The controversial North Stream 2 gas pipeline project has the potential to resurrect cold war divisions in Europe, US Energy Envoy Amos Hochstein said, before calling for greater competition with Russia’s Gazprom through increased LNG imports.
Amos Hochstein is US Special Envoy for International Energy Affairs. He spoke to EURACTIV Slovakia.
He spoke to Pavol Szalai from EURACTIV Slovakia.
What do you do?
I am the Secretary of State’s Special Envoy for International Energy Affairs. I look at wherever energy intersects with foreign policy, national security, economic security. It could mean anything from denying ISIL the ability to profit from oil in Syria to energy sanctions on Russia or Iran, to helping developing countries reach their targets in renewable energy. And it could also mean how we look at energy security in Europe. And how we look at what could bring about the kind of change in Europe that will allow countries not to be dependent on one supplier and diversify their portfolio.
You spoke to EU energy ministers at their recent informal meeting. What did you say?
My presentation was about the fact that the world of energy has changed fundamentally and really transformed over the last five, seven years.
Are you talking about the shale gas revolution in the US and about the liquefied natural gas (LNG)?

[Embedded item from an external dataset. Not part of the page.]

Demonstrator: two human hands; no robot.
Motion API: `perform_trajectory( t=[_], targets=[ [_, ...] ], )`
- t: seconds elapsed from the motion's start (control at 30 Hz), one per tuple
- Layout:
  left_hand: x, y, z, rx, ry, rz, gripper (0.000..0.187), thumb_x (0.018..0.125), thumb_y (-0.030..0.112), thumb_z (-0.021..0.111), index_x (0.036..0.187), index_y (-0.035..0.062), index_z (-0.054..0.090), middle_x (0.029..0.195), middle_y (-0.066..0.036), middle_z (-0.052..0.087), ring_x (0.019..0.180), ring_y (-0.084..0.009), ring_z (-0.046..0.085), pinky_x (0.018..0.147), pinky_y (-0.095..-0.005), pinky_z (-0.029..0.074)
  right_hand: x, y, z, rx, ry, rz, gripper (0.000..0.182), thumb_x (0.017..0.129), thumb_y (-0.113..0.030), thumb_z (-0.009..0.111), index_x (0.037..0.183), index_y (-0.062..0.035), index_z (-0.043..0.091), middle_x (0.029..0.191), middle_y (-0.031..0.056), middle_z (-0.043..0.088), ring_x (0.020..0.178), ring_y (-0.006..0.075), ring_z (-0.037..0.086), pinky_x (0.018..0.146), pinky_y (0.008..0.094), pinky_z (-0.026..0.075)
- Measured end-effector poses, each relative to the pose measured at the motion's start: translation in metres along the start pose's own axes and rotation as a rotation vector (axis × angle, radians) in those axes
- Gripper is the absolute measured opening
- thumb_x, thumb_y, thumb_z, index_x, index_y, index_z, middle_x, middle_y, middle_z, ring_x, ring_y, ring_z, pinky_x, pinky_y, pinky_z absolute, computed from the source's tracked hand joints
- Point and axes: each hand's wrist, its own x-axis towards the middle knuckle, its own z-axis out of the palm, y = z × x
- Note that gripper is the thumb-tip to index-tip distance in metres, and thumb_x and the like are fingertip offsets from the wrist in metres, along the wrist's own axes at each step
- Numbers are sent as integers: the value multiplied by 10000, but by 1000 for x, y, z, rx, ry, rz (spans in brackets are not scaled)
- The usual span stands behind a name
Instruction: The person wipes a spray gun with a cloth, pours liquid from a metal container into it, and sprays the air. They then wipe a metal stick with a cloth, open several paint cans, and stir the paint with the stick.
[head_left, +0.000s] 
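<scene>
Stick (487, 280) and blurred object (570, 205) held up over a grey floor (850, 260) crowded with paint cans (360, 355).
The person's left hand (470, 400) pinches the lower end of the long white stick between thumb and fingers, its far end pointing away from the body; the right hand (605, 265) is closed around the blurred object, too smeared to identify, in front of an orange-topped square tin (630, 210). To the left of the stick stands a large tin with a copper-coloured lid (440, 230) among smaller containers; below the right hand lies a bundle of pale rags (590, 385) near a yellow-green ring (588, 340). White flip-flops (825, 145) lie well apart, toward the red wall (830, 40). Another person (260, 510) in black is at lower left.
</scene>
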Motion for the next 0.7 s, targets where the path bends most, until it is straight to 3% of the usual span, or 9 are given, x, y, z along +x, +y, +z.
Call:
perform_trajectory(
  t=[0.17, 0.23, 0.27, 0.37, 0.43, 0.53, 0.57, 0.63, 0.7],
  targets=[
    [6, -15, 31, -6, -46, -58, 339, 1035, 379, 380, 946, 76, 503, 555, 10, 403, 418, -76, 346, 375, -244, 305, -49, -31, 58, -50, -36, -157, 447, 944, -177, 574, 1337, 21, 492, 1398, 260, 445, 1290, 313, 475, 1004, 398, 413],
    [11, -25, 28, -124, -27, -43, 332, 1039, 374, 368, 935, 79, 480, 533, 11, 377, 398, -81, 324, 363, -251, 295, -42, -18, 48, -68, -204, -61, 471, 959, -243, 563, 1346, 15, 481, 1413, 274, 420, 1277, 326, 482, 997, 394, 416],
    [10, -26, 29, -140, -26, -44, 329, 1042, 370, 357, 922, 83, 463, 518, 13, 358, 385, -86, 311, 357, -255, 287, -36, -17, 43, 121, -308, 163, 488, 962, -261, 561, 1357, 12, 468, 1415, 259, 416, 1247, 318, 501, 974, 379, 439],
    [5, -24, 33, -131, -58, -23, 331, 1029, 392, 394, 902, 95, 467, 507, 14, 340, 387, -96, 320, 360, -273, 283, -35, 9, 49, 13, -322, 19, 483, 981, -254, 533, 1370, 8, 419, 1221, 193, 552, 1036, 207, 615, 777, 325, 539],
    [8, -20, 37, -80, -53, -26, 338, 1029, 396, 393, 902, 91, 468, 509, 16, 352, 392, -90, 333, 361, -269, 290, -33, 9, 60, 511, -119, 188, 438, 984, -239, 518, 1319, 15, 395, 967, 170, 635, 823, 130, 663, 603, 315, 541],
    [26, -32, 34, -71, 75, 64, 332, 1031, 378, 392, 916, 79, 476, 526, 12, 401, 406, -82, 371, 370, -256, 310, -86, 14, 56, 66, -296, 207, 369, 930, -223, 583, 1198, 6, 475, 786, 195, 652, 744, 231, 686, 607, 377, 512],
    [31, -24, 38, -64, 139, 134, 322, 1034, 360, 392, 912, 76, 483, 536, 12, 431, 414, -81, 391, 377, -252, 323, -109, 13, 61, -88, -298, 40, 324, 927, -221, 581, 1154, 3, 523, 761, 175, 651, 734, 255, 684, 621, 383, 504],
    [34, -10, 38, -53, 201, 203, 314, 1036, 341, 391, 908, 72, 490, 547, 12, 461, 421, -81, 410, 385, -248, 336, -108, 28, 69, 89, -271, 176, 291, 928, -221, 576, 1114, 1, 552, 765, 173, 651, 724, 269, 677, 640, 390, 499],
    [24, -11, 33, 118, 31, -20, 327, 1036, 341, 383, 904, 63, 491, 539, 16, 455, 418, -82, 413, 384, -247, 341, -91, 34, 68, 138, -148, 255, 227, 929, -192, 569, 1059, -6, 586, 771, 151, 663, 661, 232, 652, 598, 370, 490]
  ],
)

Shale gas is one. The shale oil revolution is another. Now, about the concept of LNG. If you build a pipeline for billions of dollars between a producer of gas and a consumer, you are not going to buy it from anybody else. Because you don’t have any other infrastructure. You also paid an enormous amount of money for this pipeline, so you have to use it. So, you have no flexibility. You are stuck. LNG came and changed the game. If you build an LNG terminal, you can buy it from anybody who sells LNG. You can negotiate the price. But then another revolution happened. Just in the last four, five years. Instead of building an LNG terminal on your shore that could cost a couple of billions of dollars you can have a floating, storage and regasification unit (FSRU).
Lithuania has one.
Yes. Pakistan has another. Israel and Jordan have it. And you know what the difference is? It only costs a couple of hundred millions of dollars. And this year, companies will say to a country, “We will give you the boat for free, if you agree to buy the gas for five years.”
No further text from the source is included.